Quase 70 milhões de brasileiros receberam o auxílio emergencial em 2020. Mas, em 2021, já não podem contar com o dinheiro. A ajuda do Governo Federal por conta da pandemia do novo Coronavírus foi finalizada em dezembro do ano passado.

Com o fim do auxílio, 859.641 sergipanos ficaram sem o benefício. Do início da pandemia até dezembro, os sergipanos contemplados pelo auxílio receberam R$ 3,8 bilhões, se somadas todas as parcelas. De acordo com o economista Luis Moura, do Departamento Intersindical de Estudos e Estatísticas (Dieese/SE), os recursos foram essenciais para as famílias e o Estado em 2020.

“É um número muito significativo, considerando ainda que a maioria desse valor foi para o consumo da família, principalmente aquelas mais pobres. A arrecadação do ICMS do Estado fica em torno de R$ 4,2 bilhões durante todo o ano, ou seja, só para comparar, o auxilio conseguiu injetar na economia quase o total do que é arrecadado com o principal tributo do estado”, afirma Moura.

E é justamente pela importância que teve, que o fim do auxílio emergencial preocupa milhões de brasileiros de renda mais baixa e sem emprego formal. “A extinção desse benefício vai causar impacto não só nas famílias, mas também na conta do Governo, porque deixa de injetar recurso e deixa de arrecadar tributos”, complementa o economista Idalino Souza.

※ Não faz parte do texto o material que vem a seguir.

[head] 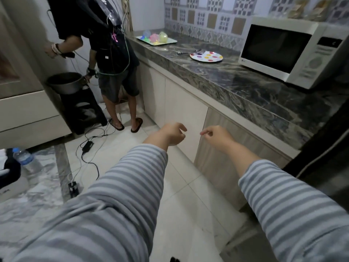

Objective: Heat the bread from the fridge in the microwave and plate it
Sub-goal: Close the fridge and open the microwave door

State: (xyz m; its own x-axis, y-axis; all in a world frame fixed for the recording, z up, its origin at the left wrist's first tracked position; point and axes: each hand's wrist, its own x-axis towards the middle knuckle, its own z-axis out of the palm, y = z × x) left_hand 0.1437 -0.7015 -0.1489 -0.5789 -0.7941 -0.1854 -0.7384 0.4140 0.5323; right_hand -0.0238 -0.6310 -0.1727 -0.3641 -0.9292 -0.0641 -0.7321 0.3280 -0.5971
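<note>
A white microwave (287, 52) stands on the dark marble counter (236, 87) at the right, its door closed. Left of it lies a white plate with coloured dots (206, 56), with metal tongs (187, 52) beside it. A dark fridge edge (328, 148) fills the right border. No bread is visible. My left hand (171, 134) and my right hand (217, 136) hang out in front of me over the floor, below counter height, fingers loosely curled and holding nothing.
Another person (111, 53) stands at the far end by a pot (66, 82) on a black stand. Cables and a power adapter (87, 145) trail across the floor. A water bottle (25, 157) lies at the left. A tray of coloured cups (155, 37) sits far back.
</note>
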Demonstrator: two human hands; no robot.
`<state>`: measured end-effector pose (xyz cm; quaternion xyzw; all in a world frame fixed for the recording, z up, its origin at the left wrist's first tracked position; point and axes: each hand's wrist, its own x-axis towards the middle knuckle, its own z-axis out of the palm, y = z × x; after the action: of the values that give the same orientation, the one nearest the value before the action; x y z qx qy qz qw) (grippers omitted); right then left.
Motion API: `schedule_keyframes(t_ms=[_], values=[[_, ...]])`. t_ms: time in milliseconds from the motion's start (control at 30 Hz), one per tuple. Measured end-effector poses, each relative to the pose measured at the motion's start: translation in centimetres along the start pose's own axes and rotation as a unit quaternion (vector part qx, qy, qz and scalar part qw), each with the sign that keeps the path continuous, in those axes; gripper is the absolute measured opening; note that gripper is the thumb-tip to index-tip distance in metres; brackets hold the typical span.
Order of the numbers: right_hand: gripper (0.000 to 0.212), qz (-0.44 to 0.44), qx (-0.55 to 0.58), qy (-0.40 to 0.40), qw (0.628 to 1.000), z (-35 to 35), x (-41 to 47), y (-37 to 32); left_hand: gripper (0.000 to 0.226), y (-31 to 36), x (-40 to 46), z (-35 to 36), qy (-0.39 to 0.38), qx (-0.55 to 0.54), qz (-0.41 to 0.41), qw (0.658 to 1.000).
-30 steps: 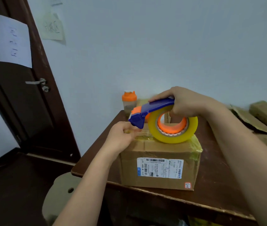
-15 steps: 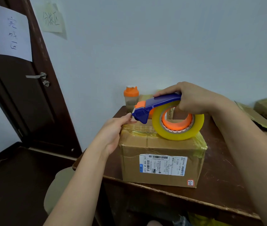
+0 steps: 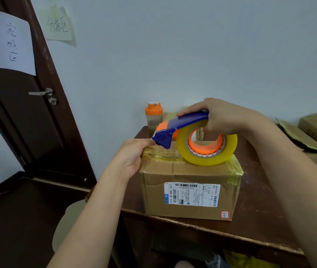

Idalino lembra que o anúncio do auxílio emergencial, no ano passado, fez milhões de brasileiros que vivem em condição de pobreza e informalidade serem enxergados. “O auxilio fez surgir um grupo de pessoas não identificáveis e que passou a ser, e isso transfere uma responsabilidade para o Governo, porque precisa manter essas pessoas”, entende.

O fim do auxílio, para Luis Moura, deixa ainda mais vulnerável grande parte dos brasileiros que estavam recebendo o auxílio. “Nesse montante teremos aí esses 850 mil sergipanos afetados, não está garantida a sobrevivência deles porque a pandemia ainda não terminou e o Governo continua pregando o isolamento social. Nós estamos numa segunda onda da pandemia, com aumento de casos, e para garantir a sobrevivência, esses brasileiros vão acabar colocando em risco as suas vidas, porque precisam procurar ocupação formal ou informal para sobreviver”, conclui em tom de alerta.